E qual o legado de Marx? “É que você pode enxugar o gelo que você quiser, mas, ao fim e ao cabo, você acaba com a toalha ensopada na mão. Essa reprodução ampliada da pobreza faz parte da dinâmica do capitalismo. Essa pandemia colocou também em questão de uma maneira muito evidente a nossa relação com a natureza. É sempre bom lembrar uma obviedade: a sociedade não vive sem a natureza. Mas a natureza pode subsistir sem a sociedade. Não podemos ter um trato de pura exploração da natureza. O metabolismo sociedade/natureza não pode ser entregue à lógica do capital. A lógica do capital é destrutiva. Isso pode levar à destruição dos valores civilizacionais. Marx e Engels formularam as bases para aquilo que depois iria ser conhecido como a alternativa da sociedade humana: ou o socialismo ou a barbárie. Estou convencido que essa disjuntiva hoje é real”.

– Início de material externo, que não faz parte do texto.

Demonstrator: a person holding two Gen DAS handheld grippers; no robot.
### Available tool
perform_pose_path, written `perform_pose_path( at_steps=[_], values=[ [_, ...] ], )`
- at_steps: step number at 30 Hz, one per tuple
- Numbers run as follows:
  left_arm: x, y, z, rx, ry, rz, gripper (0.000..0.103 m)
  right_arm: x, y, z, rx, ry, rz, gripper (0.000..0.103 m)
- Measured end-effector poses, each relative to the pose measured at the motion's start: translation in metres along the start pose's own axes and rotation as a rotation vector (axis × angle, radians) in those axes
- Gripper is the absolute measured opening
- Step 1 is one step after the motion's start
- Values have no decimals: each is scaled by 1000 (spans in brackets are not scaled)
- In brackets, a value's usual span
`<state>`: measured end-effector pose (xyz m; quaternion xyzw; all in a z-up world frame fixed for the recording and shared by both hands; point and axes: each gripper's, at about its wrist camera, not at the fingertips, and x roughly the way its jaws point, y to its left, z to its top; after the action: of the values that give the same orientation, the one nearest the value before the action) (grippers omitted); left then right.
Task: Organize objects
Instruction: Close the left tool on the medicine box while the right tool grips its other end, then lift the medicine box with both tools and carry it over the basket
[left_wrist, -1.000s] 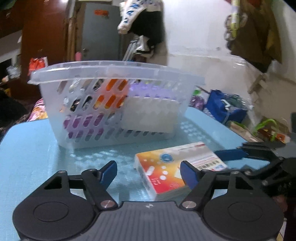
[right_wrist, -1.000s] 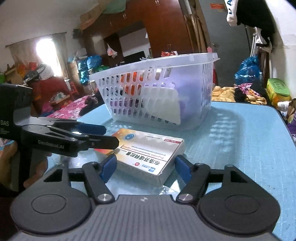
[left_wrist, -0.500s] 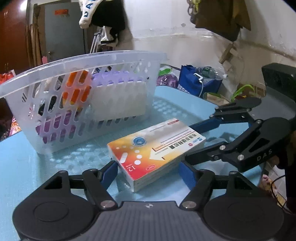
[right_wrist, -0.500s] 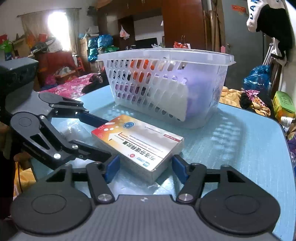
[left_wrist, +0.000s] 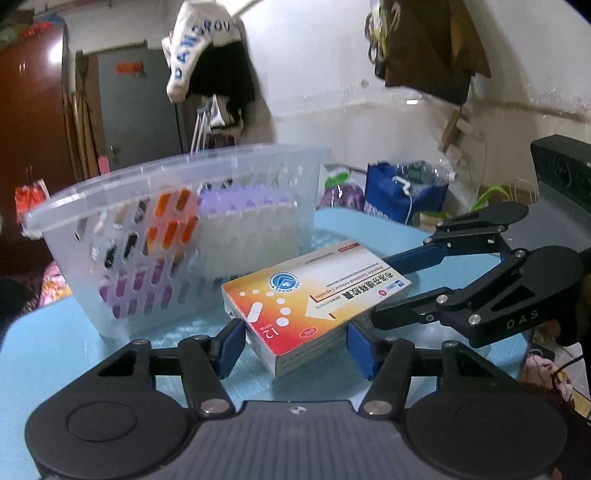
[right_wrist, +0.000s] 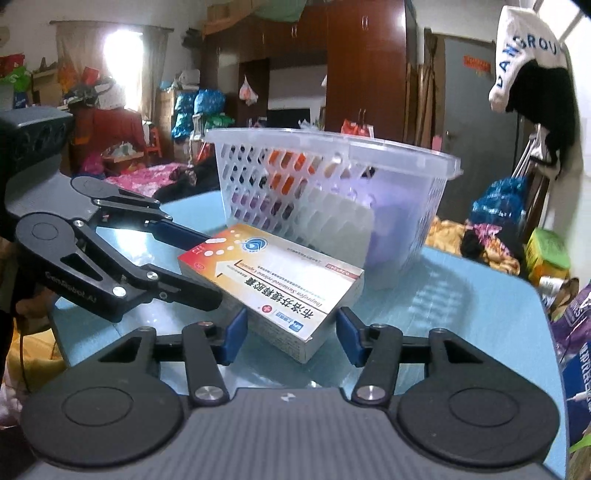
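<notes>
A flat medicine box (left_wrist: 314, 295) (right_wrist: 273, 273), orange, white and red, lies on the blue table (left_wrist: 37, 350) in front of a clear plastic basket (left_wrist: 147, 177) (right_wrist: 332, 144). The basket holds orange, purple and white items. My left gripper (left_wrist: 297, 349) (right_wrist: 195, 266) straddles one end of the box, and its jaws are closing. My right gripper (right_wrist: 291, 339) (left_wrist: 380, 291) straddles the opposite end, jaws closing too. The box sits between both pairs of blue pads, with slim gaps still showing at the sides.
The table edge (right_wrist: 546, 314) runs close on the right of the right wrist view. A blue bag (left_wrist: 402, 199) and clutter sit on the floor beyond it. Clothes (left_wrist: 207, 62) hang on the wall behind the basket. A hand (right_wrist: 26, 306) holds the left gripper.
Both grippers have rolled level and their fingers have drawn in around the box ends. The box now lies between both pairs of pads; the basket has stayed put.
</notes>
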<state>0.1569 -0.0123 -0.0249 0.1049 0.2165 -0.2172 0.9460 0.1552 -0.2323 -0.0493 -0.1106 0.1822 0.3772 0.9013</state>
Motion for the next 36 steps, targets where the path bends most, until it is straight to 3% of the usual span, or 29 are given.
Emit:
perform_pose_path(
  at_steps=[10, 17, 25, 36],
  values=[
    [-46, -14, 21, 33, -166, 46, 62, -31, 18, 32, -66, -111, -46, 55],
    [-70, -8, 71, 73, -248, 102, 61, -36, 10, 92, -101, -167, -53, 54],
    [-55, 24, 128, 66, -250, 141, 61, -6, -22, 143, -62, -158, -49, 54],
    [0, 58, 143, 9, -196, 134, 61, 39, -48, 146, -29, -74, -92, 53]
  ],
)
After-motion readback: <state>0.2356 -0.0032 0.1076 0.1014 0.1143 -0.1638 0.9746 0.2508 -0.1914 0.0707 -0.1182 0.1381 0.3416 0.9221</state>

O professor se diz otimista, mas não no curto prazo. “Estou convencido que a alternativa é socialismo ou barbárie. Eu acho que é possível, não é provável, a destruição dos valores civilizacionais”.
Refletindo sobre o momento atual, José Paulo Netto lembra de “Eles Não Usam Black-tie”, peça de Gianfrancesco Guarnieri que foi para as telas em 1981 com a direção de Leon Hirszman. O filme, premiado em vários festivais, conta a história de uma família operária durante uma greve. O pai é um dirigente grevista; o filho está apaixonado, quer casar e é contrário ao movimento. Numa cena em pai e filho conversam numa noite após a chuva, o pai pondera que o filho está errado pois pensa que a vida é uma poça d’água; a vida é um rio; tudo flui.
“O que está horroroso hoje, amanhã pode estar florescente. Depende de nós. Não só de nós. Depende da nossa vontade de transformar o mundo”, afirma o professor.